Taking the “against” position are Dr. Ateev Mehrotra of Harvard Medical School and Dr. Allan Prochazka of the University of Colorado Denver. As they point out, Canadian health officials called for the elimination of the annual physical as long ago as 1979. Similar positions have been taken by health organizations here in the States, including the Society of General Internal Medicine, which recommended in 2013 against annual exams for healthy adults.

There is good evidence for such a recommendation. Two major reviews of the scientific literature concluded that annual physicals do not improve health. Nor do they reduce the risk of premature death.

“Moreover,” writes Mehrotra and Prochazka, “the annual physical may actually be harmful. Some aspects of traditional annual physicals, such as the comprehensive physical exam (which might, for example, detect thyroid nodules) and routine tests (such as urinalysis), have low specificity, which means that most positive results in asymptomatic patients will be false positives.”

False positives often lead to unnecessary (and sometimes harmful) follow-up screening and treatment — as well as to needless worry and anxiety.

Not only is the annual physical ineffective at improving health, say Mehrotra and Prochazka, it’s also quite costly to the U.S. economy, draining dollars from medical care with proven benefits.

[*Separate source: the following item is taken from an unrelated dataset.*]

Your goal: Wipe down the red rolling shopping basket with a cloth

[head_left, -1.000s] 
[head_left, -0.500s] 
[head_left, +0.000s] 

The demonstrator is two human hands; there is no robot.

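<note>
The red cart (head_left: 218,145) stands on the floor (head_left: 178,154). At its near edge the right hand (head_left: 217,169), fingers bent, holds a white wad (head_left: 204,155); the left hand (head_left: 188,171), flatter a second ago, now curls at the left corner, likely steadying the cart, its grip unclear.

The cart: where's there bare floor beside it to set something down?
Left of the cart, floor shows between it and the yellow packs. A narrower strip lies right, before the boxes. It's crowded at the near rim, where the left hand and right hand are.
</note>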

“Cumulatively these visits cost more than $10 billion per year — similar to the annual costs of all lung-cancer care in the United States,” Mehrotra and Prochazka point out.

Nevertheless, they add, about one-third of U.S. adults continue to receive an annual physical within any given year.

Establishing trust

In his commentary in favor of the annual physical, Dr. Allan Goroll of Harvard Medical School argues that the “continued enthusiasm” among both patients and physicians for the annual physical — “despite the dearth of hard evidence for its benefit” — is exactly why the practice should continue.

Both patients and doctors, he argues “desire or need to establish and maintain a close, trusting relationship with the doctor they consider their personal physician.”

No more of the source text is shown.